- _THE DATA_:

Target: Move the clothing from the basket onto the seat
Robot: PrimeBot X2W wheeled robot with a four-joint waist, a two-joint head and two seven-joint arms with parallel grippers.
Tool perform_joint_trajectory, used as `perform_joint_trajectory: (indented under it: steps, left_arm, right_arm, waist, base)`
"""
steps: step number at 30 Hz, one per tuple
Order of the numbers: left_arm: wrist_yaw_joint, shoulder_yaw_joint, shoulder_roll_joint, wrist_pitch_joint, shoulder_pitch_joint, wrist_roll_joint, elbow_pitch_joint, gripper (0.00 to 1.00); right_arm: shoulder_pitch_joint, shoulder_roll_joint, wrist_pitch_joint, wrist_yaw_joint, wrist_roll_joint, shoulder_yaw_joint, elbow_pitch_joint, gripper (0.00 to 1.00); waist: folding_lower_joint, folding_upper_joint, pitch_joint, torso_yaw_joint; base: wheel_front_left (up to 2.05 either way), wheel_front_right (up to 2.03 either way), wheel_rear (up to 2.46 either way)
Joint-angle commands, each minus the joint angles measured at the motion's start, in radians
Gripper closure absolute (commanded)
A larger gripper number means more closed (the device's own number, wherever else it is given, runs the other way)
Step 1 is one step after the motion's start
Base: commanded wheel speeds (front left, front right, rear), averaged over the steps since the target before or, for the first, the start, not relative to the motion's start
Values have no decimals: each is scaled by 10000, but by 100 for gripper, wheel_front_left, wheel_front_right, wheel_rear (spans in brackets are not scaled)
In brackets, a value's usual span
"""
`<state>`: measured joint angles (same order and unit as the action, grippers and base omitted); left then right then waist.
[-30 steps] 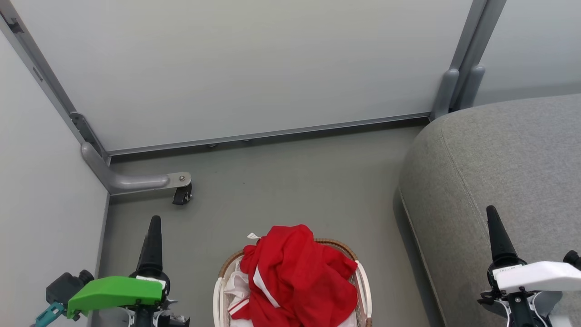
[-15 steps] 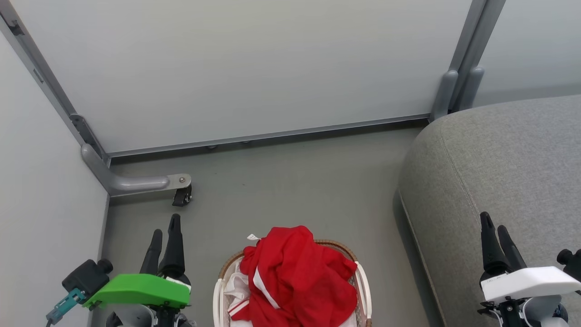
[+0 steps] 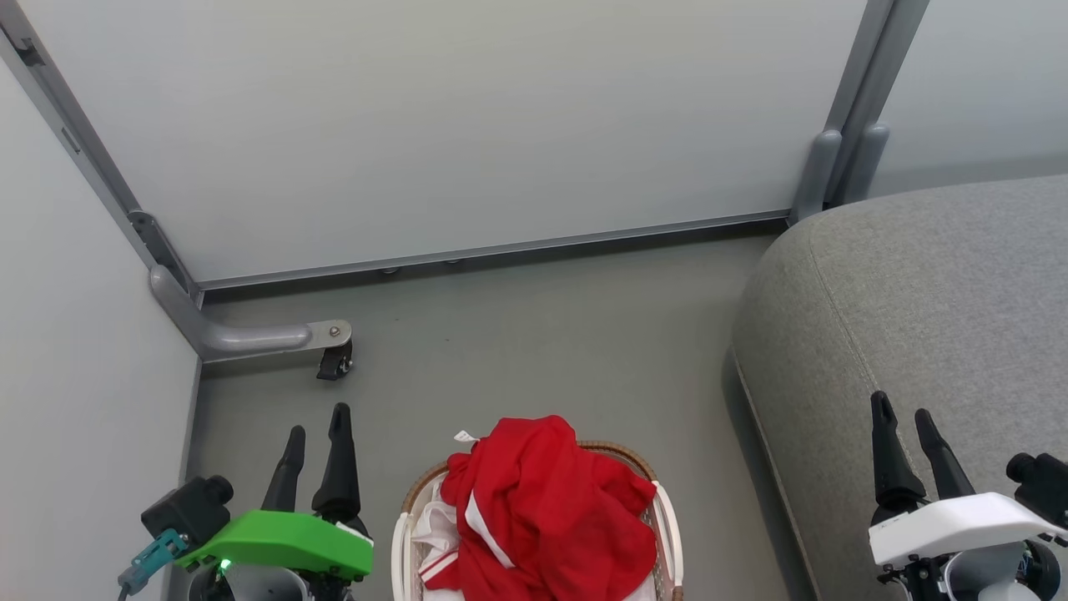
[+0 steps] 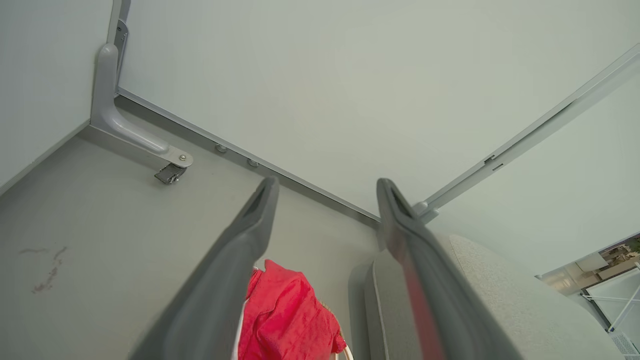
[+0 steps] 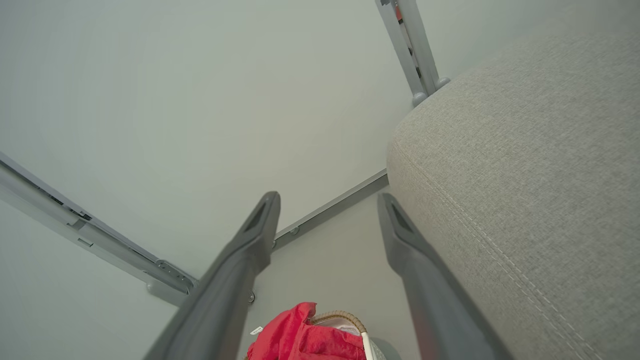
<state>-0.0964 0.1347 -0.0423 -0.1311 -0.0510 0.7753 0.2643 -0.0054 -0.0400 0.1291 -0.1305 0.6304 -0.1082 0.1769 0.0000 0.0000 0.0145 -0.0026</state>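
Red clothing (image 3: 546, 509) with white stripes is heaped in the white basket (image 3: 669, 526) with a brown woven rim at the bottom middle of the head view. The grey seat (image 3: 926, 309) rises at the right. My left gripper (image 3: 317, 421) stands open to the left of the basket, above the floor, holding nothing. Over the seat's near part my right gripper (image 3: 903, 411) is open and empty too. The left wrist view has the clothing (image 4: 287, 320) low between the fingers and the seat (image 4: 500, 310) at right. The right wrist view has the clothing (image 5: 305, 340), basket (image 5: 364, 344) and seat (image 5: 525, 165).
Pale partition panels (image 3: 467, 117) close off the back and left. A grey metal foot with a black caster (image 3: 335, 361) juts onto the floor ahead of my left gripper. Bare grey floor (image 3: 534, 342) lies between the basket, the panels and the seat.
Both grippers have turned about their wrists, so each now shows two spread fingers instead of one. The left gripper has shifted right toward the basket, the right one slightly left.
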Motion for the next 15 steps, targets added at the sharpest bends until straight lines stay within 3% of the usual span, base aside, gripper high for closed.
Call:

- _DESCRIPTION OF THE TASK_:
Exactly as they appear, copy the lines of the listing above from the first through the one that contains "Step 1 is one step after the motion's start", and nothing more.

- _ANSWER TO THIS TASK_:
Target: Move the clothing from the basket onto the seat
Robot: PrimeBot X2W wheeled robot with a four-joint waist, a two-joint head and two seven-joint arms with parallel grippers.
Tool perform_joint_trajectory, used as `perform_joint_trajectory: (indented under it: steps, left_arm, right_arm, waist, base)`
"""
steps: step number at 30 Hz, one per tuple
Order of the numbers: left_arm: wrist_yaw_joint, shoulder_yaw_joint, shoulder_roll_joint, wrist_pitch_joint, shoulder_pitch_joint, wrist_roll_joint, elbow_pitch_joint, gripper (0.00 to 1.00); right_arm: shoulder_pitch_joint, shoulder_roll_joint, wrist_pitch_joint, wrist_yaw_joint, wrist_roll_joint, shoulder_yaw_joint, elbow_pitch_joint, gripper (0.00 to 1.00); waist: folding_lower_joint, folding_upper_joint, pitch_joint, torso_yaw_joint; base: wheel_front_left (up to 2.05 either way), wheel_front_right (up to 2.03 either way), wheel_rear (up to 2.46 either way)
Joint-angle commands, each minus the joint angles measured at the motion's start, in radians
Gripper closure absolute (commanded)
A larger gripper number means more closed (the device's own number, wherever else it is given, runs the other way)
Step 1 is one step after the motion's start

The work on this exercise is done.